Search the data for the word "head" and copy every line where it occurs.

◆ **DATASET CONTENT**
········
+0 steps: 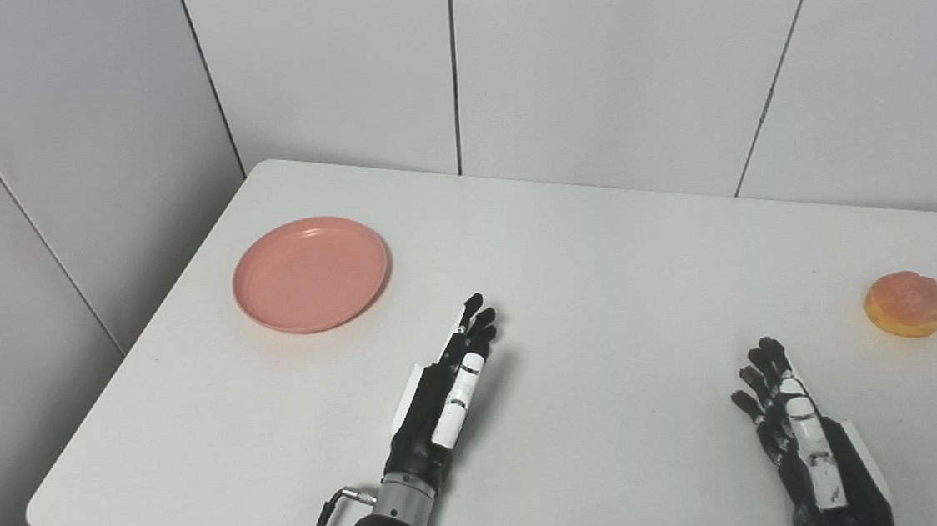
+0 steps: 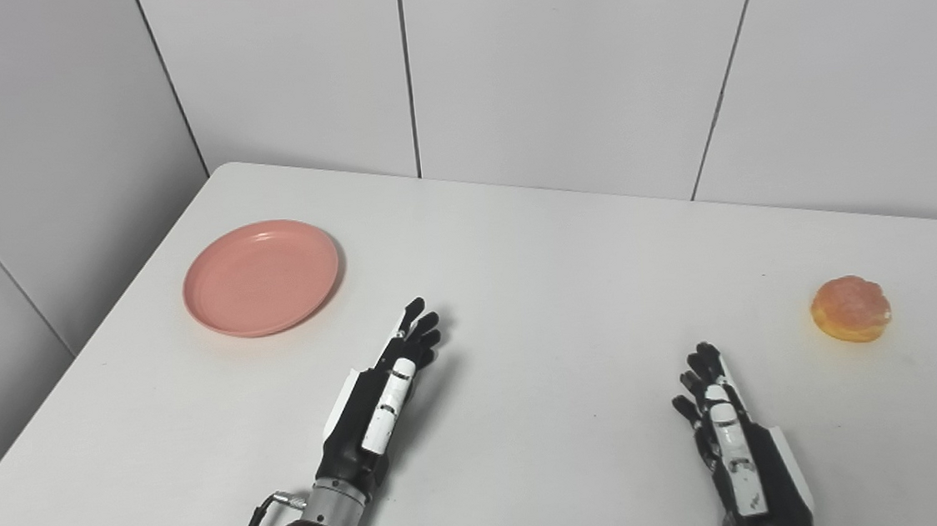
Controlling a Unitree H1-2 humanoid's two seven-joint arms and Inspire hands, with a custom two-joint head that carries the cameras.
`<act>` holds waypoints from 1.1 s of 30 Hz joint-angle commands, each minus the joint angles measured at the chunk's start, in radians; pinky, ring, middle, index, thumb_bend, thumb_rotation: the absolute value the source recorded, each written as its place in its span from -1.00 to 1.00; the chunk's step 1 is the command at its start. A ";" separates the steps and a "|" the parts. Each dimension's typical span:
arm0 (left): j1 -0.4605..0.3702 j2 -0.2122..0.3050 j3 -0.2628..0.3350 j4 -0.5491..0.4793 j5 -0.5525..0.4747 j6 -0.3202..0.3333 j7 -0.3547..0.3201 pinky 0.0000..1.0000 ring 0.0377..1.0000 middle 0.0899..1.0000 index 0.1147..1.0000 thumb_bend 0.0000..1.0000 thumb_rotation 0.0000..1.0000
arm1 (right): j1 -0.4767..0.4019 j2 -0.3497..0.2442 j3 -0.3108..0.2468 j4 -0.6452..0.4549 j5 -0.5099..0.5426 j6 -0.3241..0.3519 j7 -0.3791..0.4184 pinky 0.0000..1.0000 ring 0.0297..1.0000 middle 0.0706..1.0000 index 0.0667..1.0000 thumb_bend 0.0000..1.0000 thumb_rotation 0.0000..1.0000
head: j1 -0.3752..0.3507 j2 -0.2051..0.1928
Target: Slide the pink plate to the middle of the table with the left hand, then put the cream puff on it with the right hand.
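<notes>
Resting flat on the white worktop (image 1: 603,269), the pink plate (image 1: 310,274) serves as the reference landmark; it sits toward the left side of the surface, near the left edge and well short of the middle. The plate is upright and carries nothing. The left hand (image 1: 453,381) lies to the right of the plate and nearer the front edge, apart from the plate rim, with its fingers (image 1: 475,317) extended nearly straight, held close together and directed toward the back of the worktop; it holds nothing. A cable at its wrist (image 1: 333,508) loops down past the front edge. The right hand (image 2: 729,435) is positioned far to the right of the plate, also near the front edge, with its fingers (image 2: 698,370) extended and slightly spread; it holds nothing. The cream puff (image 2: 850,308), round and golden-orange, rests on the worktop at the far right, well apart from the plate, just beyond and to the right of the right hand without touching it. Grey wall panels (image 1: 628,58) stand behind the worktop.
</notes>
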 commanded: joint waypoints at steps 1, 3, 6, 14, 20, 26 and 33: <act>0.031 -0.044 -0.027 0.088 -0.009 -0.028 0.009 0.93 0.90 0.92 0.92 -0.03 1.00 | -0.003 0.000 -0.004 -0.028 0.007 -0.027 0.005 1.00 1.00 1.00 1.00 -0.75 1.00 | 0.002 0.000; 0.030 -0.044 -0.026 0.089 -0.012 -0.031 0.008 0.92 0.90 0.92 0.92 -0.02 1.00 | -0.001 0.001 -0.003 -0.032 0.008 -0.024 0.004 1.00 1.00 1.00 1.00 -0.76 1.00 | 0.005 0.000; 0.030 -0.045 -0.024 0.088 -0.018 -0.030 0.007 0.93 0.89 0.91 0.92 -0.01 1.00 | -0.001 0.004 -0.001 -0.039 0.009 -0.014 0.001 1.00 1.00 1.00 1.00 -0.77 1.00 | 0.007 0.002; 0.028 -0.040 -0.020 0.078 -0.015 -0.021 0.008 0.92 0.90 0.92 0.93 -0.01 1.00 | -0.002 0.007 0.008 -0.053 -0.001 0.004 -0.004 1.00 1.00 1.00 1.00 -0.79 1.00 | 0.007 0.009; 0.029 -0.033 -0.014 0.058 -0.014 -0.014 0.010 0.91 0.89 0.93 0.93 -0.01 1.00 | 0.001 0.014 0.014 -0.068 0.000 0.016 -0.010 1.00 1.00 1.00 1.00 -0.78 1.00 | 0.003 0.020; 0.025 -0.020 -0.006 0.010 -0.029 0.020 -0.003 0.95 0.91 0.95 0.93 0.01 1.00 | -0.001 0.017 0.018 -0.069 -0.009 0.011 -0.015 1.00 1.00 1.00 1.00 -0.76 1.00 | 0.000 0.033; 0.019 -0.003 0.000 -0.062 -0.081 0.061 -0.026 0.97 0.91 0.93 0.92 0.01 1.00 | -0.001 0.021 0.017 -0.074 -0.014 0.013 -0.018 1.00 1.00 1.00 1.00 -0.72 1.00 | -0.003 0.046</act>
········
◆ **YOUR RESPONSE**
Controlling a Unitree H1-2 humanoid's two seven-joint arms and Inspire hands, with a custom two-joint head that carries the cameras.
head: j1 -0.3752..0.3507 j2 -0.2051..0.1928

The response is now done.